Witnessing Haiti’s earthquake aftermath from street level is horrific — dead bodies poking out of collapsed buildings, bandaged survivors whimpering in tent cities and the stench of rot and death. But seeing it from the sky is when the enormity of the disaster that hit the Western hemisphere’s poorest nation last Tuesday really sinks in.
Viewed from a US army helicopter, large areas of Port-au-Prince are reduced to rubble. Entire shanty towns have slid down hillsides. Swathes of rusty iron roofs look as if they have been sprinkled with debris by a giant hand.
Life in the wrecked city is concentrated in brightly colored patchwork spots where tens of thousands have set up makeshift camps in open spaces as aftershocks frighten people away from the buildings that are still standing.
PHOTO: AFP
From above, the cathedral looks like it has been stepped on. The gleaming white presidential palace looks like an iced wedding cake that has been dropped on the floor. Multistory car parks and supermarkets have been leveled like concertinas.
Cinder block houses are so crumpled it seems they must have been built of clay.
Haitian Health Minister Alex Larsen said on Friday that three-quarters of Port-au-Prince would have to be rebuilt.
Even in a country less miserably poor and ill-equipped than Haiti, it’s hard to see where you would even start.
It has taken three days for the first foreign rescue teams to hit the ground and the first water trucks to do the rounds.
Disaster relief staff arriving at the airport on Friday said it may be days before they can reach hungry and injured victims with the food and medicine they desperately need.

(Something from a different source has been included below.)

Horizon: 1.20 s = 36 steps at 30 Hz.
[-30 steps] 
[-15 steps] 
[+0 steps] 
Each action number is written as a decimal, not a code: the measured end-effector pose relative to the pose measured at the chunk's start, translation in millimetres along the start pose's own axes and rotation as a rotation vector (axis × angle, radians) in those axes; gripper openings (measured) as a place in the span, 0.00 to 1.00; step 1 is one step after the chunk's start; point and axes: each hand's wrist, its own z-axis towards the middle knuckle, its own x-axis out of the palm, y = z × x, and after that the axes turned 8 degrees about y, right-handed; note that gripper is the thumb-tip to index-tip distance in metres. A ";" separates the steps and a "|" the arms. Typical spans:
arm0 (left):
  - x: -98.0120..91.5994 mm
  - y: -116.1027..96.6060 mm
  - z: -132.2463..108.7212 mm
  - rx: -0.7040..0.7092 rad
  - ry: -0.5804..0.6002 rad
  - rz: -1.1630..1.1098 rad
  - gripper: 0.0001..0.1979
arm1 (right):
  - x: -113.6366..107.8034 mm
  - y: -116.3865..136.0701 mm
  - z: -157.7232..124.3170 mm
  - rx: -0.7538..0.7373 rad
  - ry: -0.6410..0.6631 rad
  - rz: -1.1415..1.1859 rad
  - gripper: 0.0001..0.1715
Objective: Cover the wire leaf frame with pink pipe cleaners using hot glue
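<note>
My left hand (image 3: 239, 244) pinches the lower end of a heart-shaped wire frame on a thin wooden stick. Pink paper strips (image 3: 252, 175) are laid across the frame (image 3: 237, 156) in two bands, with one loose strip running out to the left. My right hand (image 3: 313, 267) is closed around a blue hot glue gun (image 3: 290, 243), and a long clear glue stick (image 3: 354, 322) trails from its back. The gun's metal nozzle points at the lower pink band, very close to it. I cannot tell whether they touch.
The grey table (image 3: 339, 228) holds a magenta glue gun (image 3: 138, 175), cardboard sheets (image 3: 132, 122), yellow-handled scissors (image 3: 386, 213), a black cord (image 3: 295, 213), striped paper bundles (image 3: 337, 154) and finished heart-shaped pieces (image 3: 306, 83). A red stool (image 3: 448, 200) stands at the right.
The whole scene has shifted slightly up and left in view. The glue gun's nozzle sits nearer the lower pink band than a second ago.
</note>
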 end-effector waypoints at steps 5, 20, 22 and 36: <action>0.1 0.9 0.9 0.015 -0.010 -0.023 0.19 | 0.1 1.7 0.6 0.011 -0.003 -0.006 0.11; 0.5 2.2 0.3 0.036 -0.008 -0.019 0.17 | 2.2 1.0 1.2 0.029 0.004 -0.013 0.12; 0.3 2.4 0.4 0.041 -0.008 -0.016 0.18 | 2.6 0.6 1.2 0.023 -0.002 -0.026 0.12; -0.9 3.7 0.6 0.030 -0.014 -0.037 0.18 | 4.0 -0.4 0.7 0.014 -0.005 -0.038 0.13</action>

The government’s estimated death toll of up to 200,000 people would put Tuesday’s earthquake among the 10 worst in recorded history, and it has happened in one of the poorest and volatile countries in the world.
Looting and fighting over food began on Friday on streets where no police are in sight and there is no sign of government control, let alone any sign of a recovery plan.
“These are bad times ... Who knows what’s ahead?” said Antonio Elias, 47, who is leaving his business and flying to his native Venezuela with his Haitian wife and baby.
“It’s not easy to leave everything behind. Who knows when we’ll come back. But I’m not taking the risk of staying here,” he said.